**What this task involves**
Count the lines in the following data that include "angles". Please write only the number.

[Collection entries]
= = = = = = =

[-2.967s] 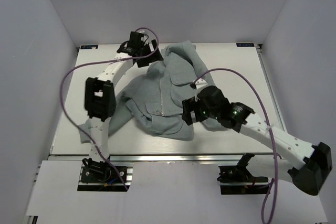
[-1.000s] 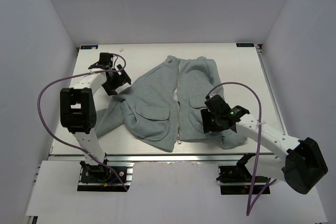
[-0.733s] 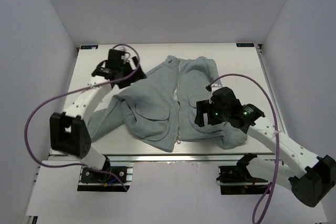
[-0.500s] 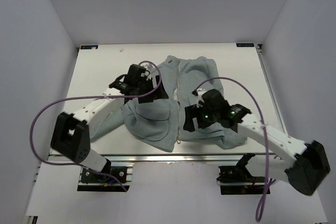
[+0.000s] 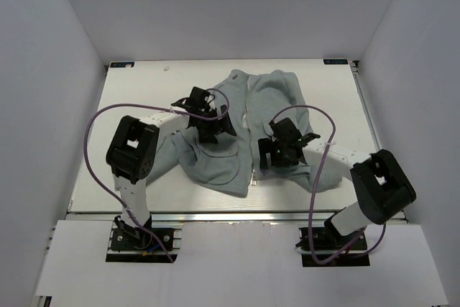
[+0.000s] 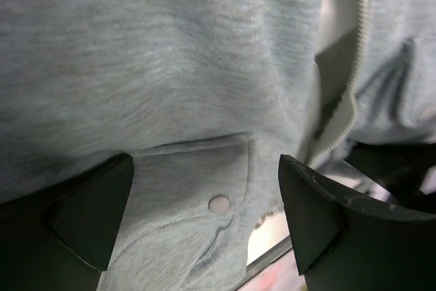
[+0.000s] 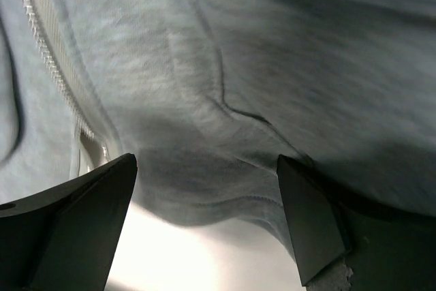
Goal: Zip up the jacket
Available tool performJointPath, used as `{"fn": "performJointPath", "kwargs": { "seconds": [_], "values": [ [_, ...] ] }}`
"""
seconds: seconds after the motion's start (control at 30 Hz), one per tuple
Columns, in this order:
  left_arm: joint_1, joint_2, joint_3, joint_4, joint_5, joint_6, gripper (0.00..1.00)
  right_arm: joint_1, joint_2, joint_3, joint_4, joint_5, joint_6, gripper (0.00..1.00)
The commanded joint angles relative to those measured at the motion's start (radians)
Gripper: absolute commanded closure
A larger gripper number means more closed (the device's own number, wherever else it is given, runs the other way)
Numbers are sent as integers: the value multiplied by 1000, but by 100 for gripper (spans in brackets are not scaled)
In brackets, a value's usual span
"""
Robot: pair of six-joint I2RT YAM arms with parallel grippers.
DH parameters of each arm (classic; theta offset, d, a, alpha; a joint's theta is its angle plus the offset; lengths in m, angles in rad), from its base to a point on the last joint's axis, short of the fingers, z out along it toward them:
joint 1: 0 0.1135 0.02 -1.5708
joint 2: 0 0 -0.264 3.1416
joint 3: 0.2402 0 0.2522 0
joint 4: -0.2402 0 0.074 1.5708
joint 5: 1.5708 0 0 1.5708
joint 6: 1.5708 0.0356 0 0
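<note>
The light grey jacket (image 5: 273, 95) lies front-up on the white table (image 5: 338, 98), and its centre zipper (image 5: 251, 170) runs toward the near hem. My left gripper (image 5: 215, 124) hangs open just above the left front panel. In the left wrist view the pocket flap and its snap button (image 6: 219, 203) sit between the fingers (image 6: 92, 212), with zipper teeth (image 6: 351, 100) off to the right. My right gripper (image 5: 277, 152) is open over the right panel. In the right wrist view the jacket's hem (image 7: 225, 202) lies between its fingers (image 7: 310, 226), and the zipper (image 7: 48, 52) is at the left.
White walls close in the table on three sides. A metal rail (image 5: 215, 213) runs along the near edge. The jacket's left sleeve (image 5: 159, 154) trails toward the near left. Purple cables (image 5: 97, 116) loop off both arms.
The left arm swung from the table's far left in over the jacket's left front pocket. The right gripper opened wider and drew back over the right panel's hem. The left panel bunched slightly.
</note>
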Motion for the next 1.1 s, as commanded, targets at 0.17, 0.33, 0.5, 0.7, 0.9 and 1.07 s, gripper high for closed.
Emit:
{"fn": "performJointPath", "kwargs": {
  "seconds": [0.17, 0.33, 0.5, 0.7, 0.9, 1.07],
  "values": [
    [115, 255, 283, 95, -10, 13, 2, -210, 193, 150, 286, 124, -222, 11],
    [112, 202, 296, 127, 177, 78, 2, -163, 128, 238, 231, 100, -353, 11],
    [111, -53, 95, 158, 197, 121, 2, -104, -53, 158, 193, 79, -364, 11],
    [111, -251, -52, 80, 108, 141, 2, -56, -9, 178, 113, 19, -374, 13],
    [111, -354, -167, 41, 66, 136, 2, -35, 139, 263, 27, 119, -316, 18],
    [111, -401, -240, 20, 7, 135, 2, -29, 227, 280, 18, 145, -276, 29]
  ]
}}
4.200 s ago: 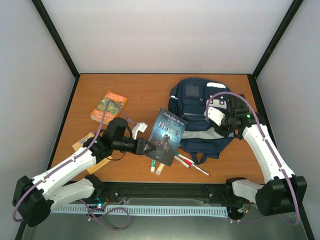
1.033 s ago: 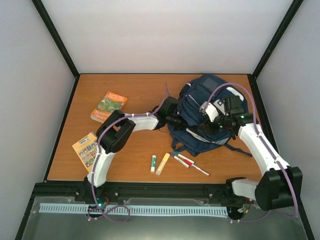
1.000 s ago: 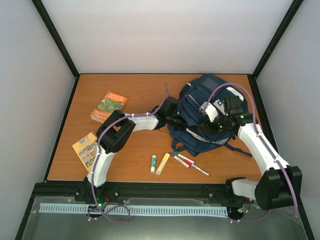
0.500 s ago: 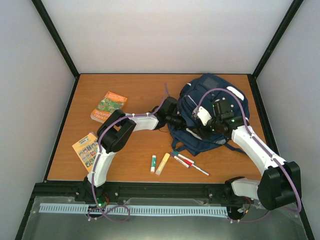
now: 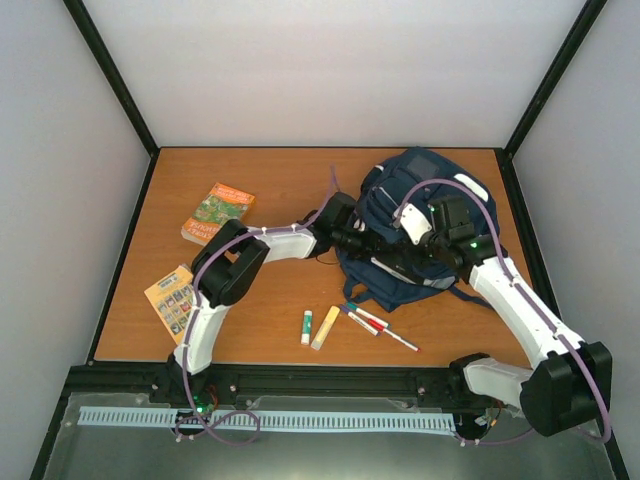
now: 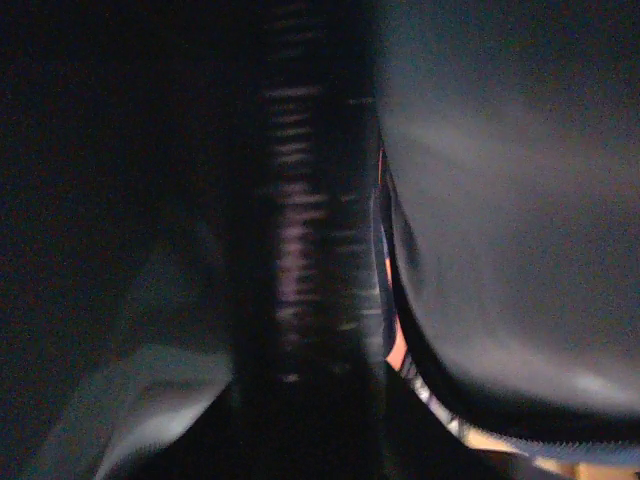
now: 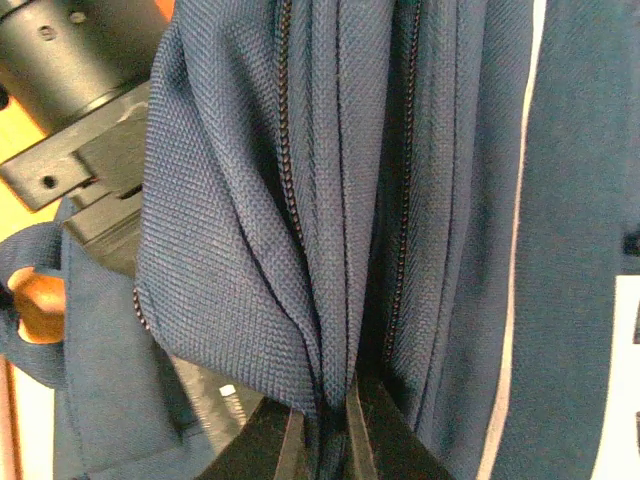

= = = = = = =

**Answer to this exercise**
2